By Benjamin Blackhurst

1. On Poetry & Persons

We respond to language as to persons. To speak is to cry out for. And so poetry contains

the whole of the human condition—namely, the shared estrangement from all other

human beings, and the artful attempt to make oneself known. If you don’t believe me,

consider a selection of what I once, in front of my erstwhile professor and still poetic idol,

referred to as word salad: Gertrude Stein’sTender Buttons:

     A CARAFE, THAT IS A BLIND GLASS.

     A kind in glass and a cousin, a spectacle and nothing strange a single hurt color

     and an arrangement in a system to pointing. All this and not ordinary, not

     unordered in not resembling. The difference is spreading.

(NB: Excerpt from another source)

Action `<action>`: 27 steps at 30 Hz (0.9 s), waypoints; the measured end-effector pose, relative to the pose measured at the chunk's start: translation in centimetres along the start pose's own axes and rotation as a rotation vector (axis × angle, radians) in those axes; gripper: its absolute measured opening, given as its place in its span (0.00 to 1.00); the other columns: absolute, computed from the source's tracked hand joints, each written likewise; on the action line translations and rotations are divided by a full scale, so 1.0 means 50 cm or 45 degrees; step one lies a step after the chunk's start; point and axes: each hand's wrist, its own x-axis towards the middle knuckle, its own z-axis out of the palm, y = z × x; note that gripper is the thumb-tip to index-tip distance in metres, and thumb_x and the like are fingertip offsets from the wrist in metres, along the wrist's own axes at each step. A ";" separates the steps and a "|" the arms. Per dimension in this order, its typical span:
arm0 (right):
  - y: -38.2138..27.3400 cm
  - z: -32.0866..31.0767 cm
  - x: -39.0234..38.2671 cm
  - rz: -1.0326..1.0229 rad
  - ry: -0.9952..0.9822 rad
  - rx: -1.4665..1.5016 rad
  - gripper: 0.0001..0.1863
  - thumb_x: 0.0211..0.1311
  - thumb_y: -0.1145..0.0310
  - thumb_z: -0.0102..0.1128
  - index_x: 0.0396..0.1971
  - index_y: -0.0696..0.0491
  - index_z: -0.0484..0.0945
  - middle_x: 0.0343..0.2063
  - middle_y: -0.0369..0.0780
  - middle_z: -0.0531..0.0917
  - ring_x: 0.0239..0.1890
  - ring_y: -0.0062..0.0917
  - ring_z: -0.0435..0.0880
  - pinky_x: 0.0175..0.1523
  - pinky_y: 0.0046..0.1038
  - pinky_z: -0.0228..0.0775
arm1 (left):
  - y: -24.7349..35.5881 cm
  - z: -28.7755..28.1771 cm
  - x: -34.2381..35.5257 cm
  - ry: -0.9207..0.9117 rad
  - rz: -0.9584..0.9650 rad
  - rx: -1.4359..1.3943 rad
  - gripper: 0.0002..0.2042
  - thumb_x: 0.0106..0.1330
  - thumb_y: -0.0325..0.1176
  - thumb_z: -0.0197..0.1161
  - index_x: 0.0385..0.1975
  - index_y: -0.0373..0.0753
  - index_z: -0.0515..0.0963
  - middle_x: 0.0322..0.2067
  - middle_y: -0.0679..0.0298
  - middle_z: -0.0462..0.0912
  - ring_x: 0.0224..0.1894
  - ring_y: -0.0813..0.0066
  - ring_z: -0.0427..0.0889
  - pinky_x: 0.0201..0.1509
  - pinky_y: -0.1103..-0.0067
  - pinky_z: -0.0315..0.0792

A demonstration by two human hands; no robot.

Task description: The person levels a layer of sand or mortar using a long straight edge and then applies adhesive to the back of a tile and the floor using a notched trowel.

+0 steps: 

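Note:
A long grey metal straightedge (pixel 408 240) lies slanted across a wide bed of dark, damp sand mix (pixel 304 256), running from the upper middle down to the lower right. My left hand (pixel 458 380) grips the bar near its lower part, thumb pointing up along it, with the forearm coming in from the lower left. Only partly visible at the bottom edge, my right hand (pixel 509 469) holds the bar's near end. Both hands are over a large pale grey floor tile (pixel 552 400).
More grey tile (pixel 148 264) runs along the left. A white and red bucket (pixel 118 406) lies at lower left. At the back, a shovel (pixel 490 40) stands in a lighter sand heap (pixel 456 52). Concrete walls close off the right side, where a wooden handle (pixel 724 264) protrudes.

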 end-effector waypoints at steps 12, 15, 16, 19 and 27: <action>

When one can only glimpse the object through a mirror darkly and the sense not at all,

one must try to make meaning. “A kind in glass” must be a type of glasswork, but also it

must be “kind” because it holds the wine, and there’s a “cousin” to this carafe in your own

glass to your lips, a kissing cousin perhaps, and it is a “spectacle” in how it casts light

across a room and “nothing strange” because it is merely serving its function to hold and

keep still, and this sentence flows as easily and unobstructed as “a single hurt color” that

shade of blood-red like the wine that startles and then settles in glass. Is it grammatically

correct? No. Does it speak? Yes. As would the tongue of a child: belabored, incomplete,

and with universal force.

2. On Cats & the Essay

By at least two measures—number and variety of prey—the domestic house cat is the

greatest hunter in the animal kingdom (excepting humanity, anyway). Once the feline

rouses herself from a third afternoon nap, she will slip away and stalk, as Marlowe might

have put it, “all things that move between the quiet poles.” Rabbits, snakes, moles,

starlings, rats, squirrels, shrews, spiders, jays, frogs, cardinals, scorpions, and of course

mice—the domestic cat will hunt and kill them all.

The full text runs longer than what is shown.